Italie : que penser du discours de Meloni ?
Lors de son premier discours de politique générale devant les députés, Giorgia Meloni a présenté les intentions de son gouvernement et a déclaré vouloir défendre davantage les "intérêts nationaux" au sein de l'UE, empêcher les migrants d'arriver en Italie par la mer, encourager la natalité et continuer à soutenir l'Ukraine. Elle a souligné ne jamais avoir eu de sympathie pour le fascisme. Les éditorialistes européens sont divisés sur ce dernier point.
Une occasion manquée
La Repubblica estime que son entrée en matière n'a pas été pas convaincante :
«Dans son discours, Meloni n'a pas détaillé sa propre vision du rôle de l'Italie sur la scène de la concurrence mondiale, et c'est là la différence la plus nette avec son prédécesseur, Mario Draghi. ... Enfin et surtout, Giorgia Meloni a certes dénoncé le fascisme en l'associant à l'horreur des lois raciales mais sans l'étendre clairement à la période allant de 1922 à 1938. Une occasion manquée. Un parti d'extrême droite se disant l'interprète de l'esprit républicain et le protagoniste de la Constitution née de l'antifascisme ne peut en effet oublier que la Marche sur Rome [prise de pouvoir de Mussolini] - dont le centenaire tombe ces jours-ci - a conduit à la violation des principes fondamentaux de liberté et d'égalité que les Italiens avaient conquis au prix de grands efforts, lors du Risorgimento.»
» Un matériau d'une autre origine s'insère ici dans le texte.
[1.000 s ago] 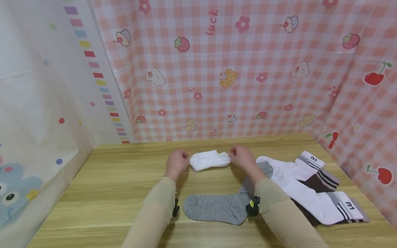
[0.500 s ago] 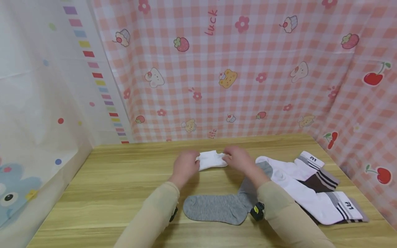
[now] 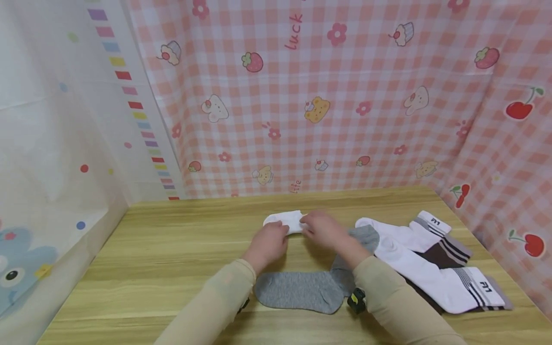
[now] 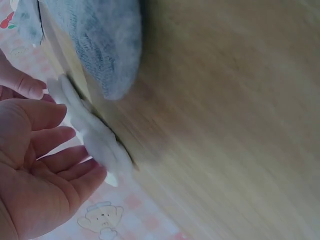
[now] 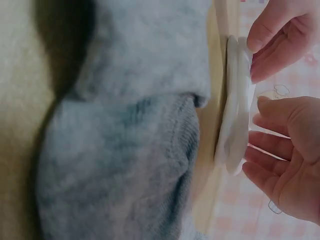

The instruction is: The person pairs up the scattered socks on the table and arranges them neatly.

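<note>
A white low-cut sock (image 3: 278, 218) lies flat toward the back of the table, its toe end to the left. My left hand (image 3: 268, 242) is at its near side, with fingertips on the fabric; in the left wrist view the fingers (image 4: 70, 162) are loosely bent beside the sock (image 4: 97, 137). My right hand (image 3: 322, 231) touches the heel and opening end, partly hiding it. In the right wrist view the right fingers (image 5: 270, 162) extend lightly against the layered edge of the sock (image 5: 237, 100). Neither hand curls round it.
Nearer the front lies a grey sock (image 3: 297, 291), its leg part running beneath my right forearm. To the right, white socks with striped cuffs (image 3: 431, 268) overlap dark brown ones (image 3: 444, 251). A pink checked cloth (image 3: 276, 105) hangs behind the wooden table (image 3: 151, 258).
My left hand has moved from the sock's toe end rightward and nearer, uncovering the toe. My right hand has shifted left along the sock. The other socks have stayed put.
</note>
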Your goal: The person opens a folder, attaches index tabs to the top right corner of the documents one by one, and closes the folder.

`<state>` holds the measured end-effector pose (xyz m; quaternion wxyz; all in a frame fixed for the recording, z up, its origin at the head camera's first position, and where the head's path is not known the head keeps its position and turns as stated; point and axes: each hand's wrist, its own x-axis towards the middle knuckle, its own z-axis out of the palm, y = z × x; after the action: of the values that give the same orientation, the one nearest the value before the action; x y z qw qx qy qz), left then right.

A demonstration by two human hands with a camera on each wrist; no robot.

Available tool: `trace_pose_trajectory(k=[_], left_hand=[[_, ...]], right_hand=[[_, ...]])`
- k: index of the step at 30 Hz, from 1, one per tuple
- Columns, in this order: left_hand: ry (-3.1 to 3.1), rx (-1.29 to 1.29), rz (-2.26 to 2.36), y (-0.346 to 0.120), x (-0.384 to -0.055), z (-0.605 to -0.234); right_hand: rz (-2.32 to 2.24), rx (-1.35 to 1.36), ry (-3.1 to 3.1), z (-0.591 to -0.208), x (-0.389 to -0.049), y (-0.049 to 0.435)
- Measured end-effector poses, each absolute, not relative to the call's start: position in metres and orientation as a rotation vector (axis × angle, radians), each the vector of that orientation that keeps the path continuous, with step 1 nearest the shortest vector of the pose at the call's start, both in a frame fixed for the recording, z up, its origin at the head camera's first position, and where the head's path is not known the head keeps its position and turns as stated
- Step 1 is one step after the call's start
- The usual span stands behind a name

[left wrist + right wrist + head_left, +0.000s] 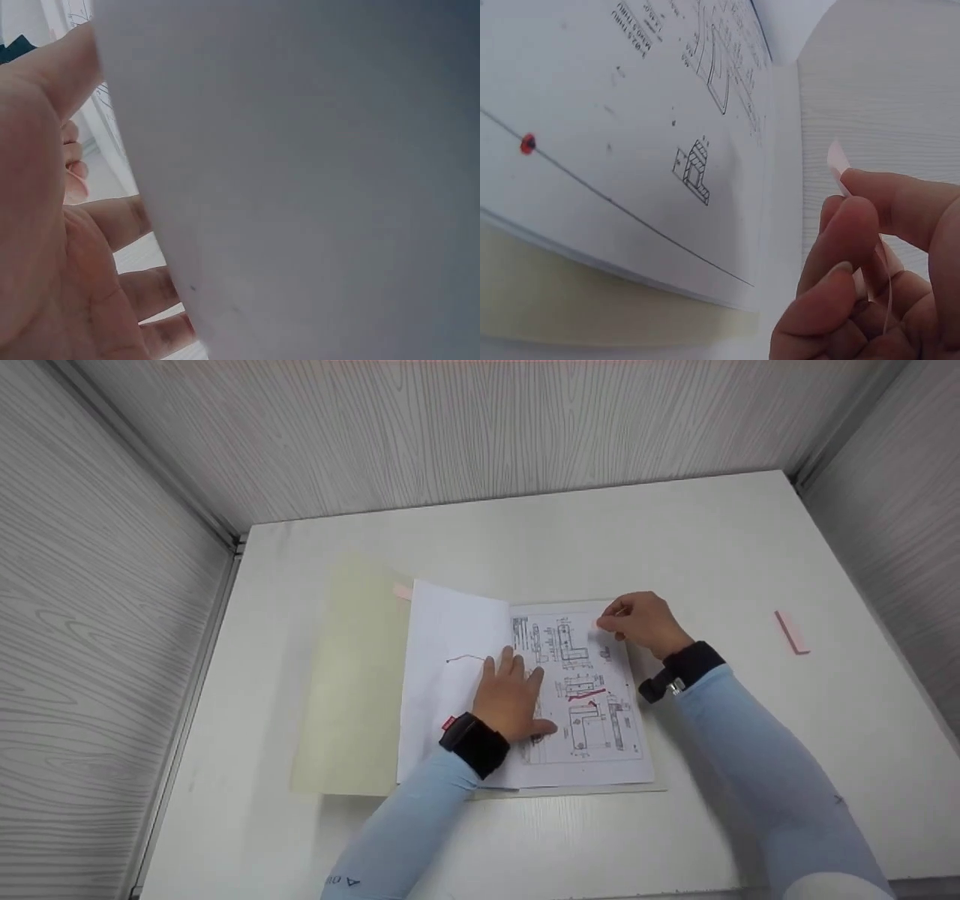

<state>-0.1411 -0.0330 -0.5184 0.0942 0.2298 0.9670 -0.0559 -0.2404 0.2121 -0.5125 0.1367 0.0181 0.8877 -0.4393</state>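
An open folder with a pale yellow cover [352, 682] lies on the table, holding white sheets. Its right-hand page [600, 660] carries printed technical drawings with red marks. My left hand [508, 701] rests with spread fingers across the inner fold, on the turned white page [442, 690] and the edge of the drawing. My right hand [645, 622] is over the upper right corner of the drawing. Between thumb and index finger it pinches a small pale pink sticky note [838, 161], seen close up in the right wrist view. In the left wrist view a white sheet [300, 180] covers most of the frame.
A pad of pink sticky notes [792, 633] lies on the white table [712, 540] to the right. One pink tab [403, 591] sticks out at the top of the turned pages. Grey wood-grain panels [480, 435] stand behind the table and at both sides.
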Motion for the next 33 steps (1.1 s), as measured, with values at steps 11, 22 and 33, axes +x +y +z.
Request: trace_pose_trajectory(k=[11,22,33], left_hand=[[2.869,0.71,-0.164,-0.03,-0.145,-0.518],[2.877,0.709,-0.166,-0.029,-0.146,-0.518],[2.866,0.681,-0.14,-0.033,-0.144,-0.516]], right_hand=[[-1.133,0.083,2.606,-0.515,-0.263,0.208],[-0.958,-0.012,2.645,-0.507,-0.276,0.203],[-0.941,0.013,2.643,-0.512,-0.284,0.201]])
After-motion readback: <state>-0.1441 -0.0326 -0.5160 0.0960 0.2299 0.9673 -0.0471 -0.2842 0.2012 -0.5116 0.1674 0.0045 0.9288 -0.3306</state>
Un ton pragmatique et clair
Le discours de Giorgia Meloni a séduit Corriere della Sera :
.«Elle a ancré son discours dans un pragmatisme sain, qui équivaut à une reconnaissance du principe de réalité. Et dans ce sens, elle a non seulement remisé ses slogans de campagne électorale, mais elle a aussi ramené à la réalité ses partenaires, qui avaient déjà caressé d'autres rêves. Bref, Meloni a donné l'impression d'endosser son rôle sur le champ. Elle est la Première ministre d'un pays fondateur de l'UE, solidement ancré dans le bloc occidental, avec les responsabilités et les obligations que cela implique»
La vigilance s'impose
El País ne fait pas confiance à Meloni :
«L'Italie restera alignée sur l'Europe. ... Meloni a souligné que c'était dans 'l'intérêt national' - alors que l'Italie s'apprête à recevoir quelques 200 milliards du fonds de relance européen Next Generation. Elle n'en a pas pour autant tenu de propos pro-européens. Elle a vivement attaqué la secrétaire d'Etat française aux Affaires européennes, Laurence Boone, qui avait annoncé que Paris serait 'très vigilant' sur le respect de l'Etat de droit de la part du gouvernement Meloni. ... Hier, elle s'est certes distancée du fascisme, sans toutefois rompre avec un discours national-populiste, à même de se traduire par une perte de libertés et par une distanciation par rapport au projet européen.»
Elle pourrait, demain, soutenir la Russie
Dans les colonnes d'Izvestia, Yelena Panina, spécialiste de politique étrangère proche du Kremlin, mise sur un changement de cap de Meloni :
«Au fond, l'objectif de Meloni est clair. Elle veut continuer de ne déplaire à personne et ne pas être responsable de choses graves. Il ne faut pas surestimer les convictions atlantistes de Meloni, qui peuvent changer d'un moment à l'autre en fonction de l'évolution du contexte géopolitique. Elle pourrait donc très bien, dans quelques temps et selon les circonstances, se muer en un partenaire ad hoc de la Russie en Europe. Rappelons d'ailleurs que Viktor Orbán a lui aussi commencé sa carrière en tant que partisan radical de l'atlantisme, avant d'ajuster sa position aux intérêts nationaux de la Hongrie.»